• DATA SEGMENT:
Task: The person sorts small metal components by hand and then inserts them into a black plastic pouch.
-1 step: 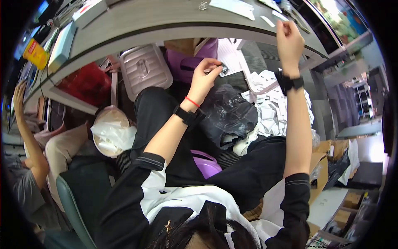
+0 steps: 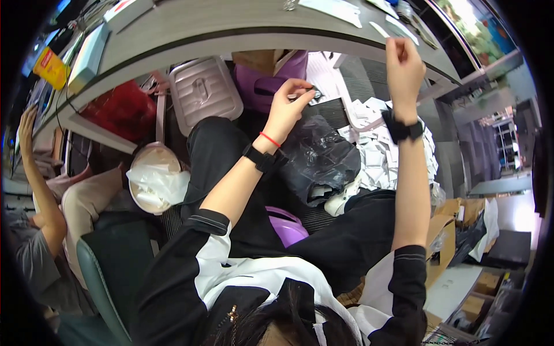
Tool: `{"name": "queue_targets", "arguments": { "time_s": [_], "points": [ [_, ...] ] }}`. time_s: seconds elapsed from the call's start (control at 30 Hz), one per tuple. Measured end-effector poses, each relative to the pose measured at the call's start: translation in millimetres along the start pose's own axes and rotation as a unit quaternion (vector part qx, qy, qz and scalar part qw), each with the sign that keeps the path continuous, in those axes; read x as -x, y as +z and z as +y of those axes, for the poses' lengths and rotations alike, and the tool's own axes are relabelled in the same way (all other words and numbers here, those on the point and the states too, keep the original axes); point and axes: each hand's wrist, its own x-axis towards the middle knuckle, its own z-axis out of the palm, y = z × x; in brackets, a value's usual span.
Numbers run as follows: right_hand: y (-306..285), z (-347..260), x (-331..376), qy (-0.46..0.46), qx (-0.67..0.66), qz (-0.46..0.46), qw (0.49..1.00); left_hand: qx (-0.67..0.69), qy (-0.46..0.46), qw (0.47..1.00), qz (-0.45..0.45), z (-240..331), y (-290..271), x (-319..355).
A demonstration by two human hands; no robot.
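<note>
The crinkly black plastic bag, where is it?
In the head view, the crinkly black plastic bag sits centre, just right of the left hand, beside the white paper pile.

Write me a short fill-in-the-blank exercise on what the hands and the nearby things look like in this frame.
1. The left hand pinches a small dark object, and its wrist carries a thin ____ string beside a black band.
2. The right hand is raised at the edge of the grey ____.
3. The black plastic bag lies on the person's ____.

Missing words: red; desk; lap
</note>
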Motion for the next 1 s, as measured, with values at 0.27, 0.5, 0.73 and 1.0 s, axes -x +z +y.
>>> {"name": "queue_targets", "arguments": {
  "time_s": [0.27, 0.5, 0.73, 1.0],
  "points": [
    [2.5, 6.8, 150.5, 0.271, -0.433, -0.176, 0.842, -0.041, 0.006, 0.999, -0.024, -5.0, 13.5, 7.4],
    [7.5, 34.8, 174.2, 0.463, -0.696, -0.123, 0.535, -0.040, -0.020, 0.997, -0.062, -25.4, 19.6, 3.3],
    [-4.1, 35.1, 167.8, 0.446, -0.775, -0.062, 0.443, -0.042, -0.019, 0.996, -0.078, -29.9, 25.2, -2.5],
    [-7.3, 34.9, 165.9, 0.378, -0.698, -0.103, 0.599, -0.051, -0.023, 0.993, -0.099, -30.7, 38.8, 3.6]
  ]
}}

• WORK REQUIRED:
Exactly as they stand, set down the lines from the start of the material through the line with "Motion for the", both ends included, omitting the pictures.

• SOLUTION:
Task: The person sorts small metal components by hand and then inserts them into a black plastic pouch.
-1 step: 
+0 steps: 
Tool: `{"name": "queue_targets", "arguments": { "time_s": [_], "points": [ [_, ...] ] }}`. time_s: seconds elapsed from the call's start (control at 30 Hz), one per tuple. Measured end-effector poses, each relative to the pose measured at the call's start: translation in millimetres along the start pose's own axes and rotation as a unit quaternion (vector part qx, qy, qz and scalar part qw), each with the sign that keeps the path continuous, in those axes; read x as -x, y as +z and z as +y of those axes, for the poses' lengths and rotations alike, and the tool's own axes are relabelled in the same way (all other words and numbers here, those on the point and the states too, keep the original axes); point and axes: each hand's wrist, its own x-axis towards the middle knuckle, its own z-axis out of the palm, y = z × x; in brackets, a value's usual span.
Numbers run as follows: right_hand: y (-306..285), z (-347..260), x (-331..376), qy (-0.46..0.46), qx (-0.67..0.66), qz (-0.46..0.46), qw (0.49..1.00); left_hand: qx (-0.67..0.69), qy (-0.46..0.46), qw (0.47..1.00), qz (-0.45..0.45), z (-240..331), y (-290..271), x (-319..355).
A demonstration by two human hands; no robot.
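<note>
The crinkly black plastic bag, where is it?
In the head view, the crinkly black plastic bag sits centre, just right of the left hand, beside the white paper pile.

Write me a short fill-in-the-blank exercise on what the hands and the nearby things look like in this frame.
1. The left hand pinches a small dark object, and its wrist carries a thin ____ string beside a black band.
2. The right hand is raised at the edge of the grey ____.
3. The black plastic bag lies on the person's ____.

Missing words: red; desk; lap
</note>
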Motion for the next 1 s, as measured, with values at 0.27, 0.5, 0.73 and 1.0 s, axes -x +z +y.

With the answer given, the exercise is complete.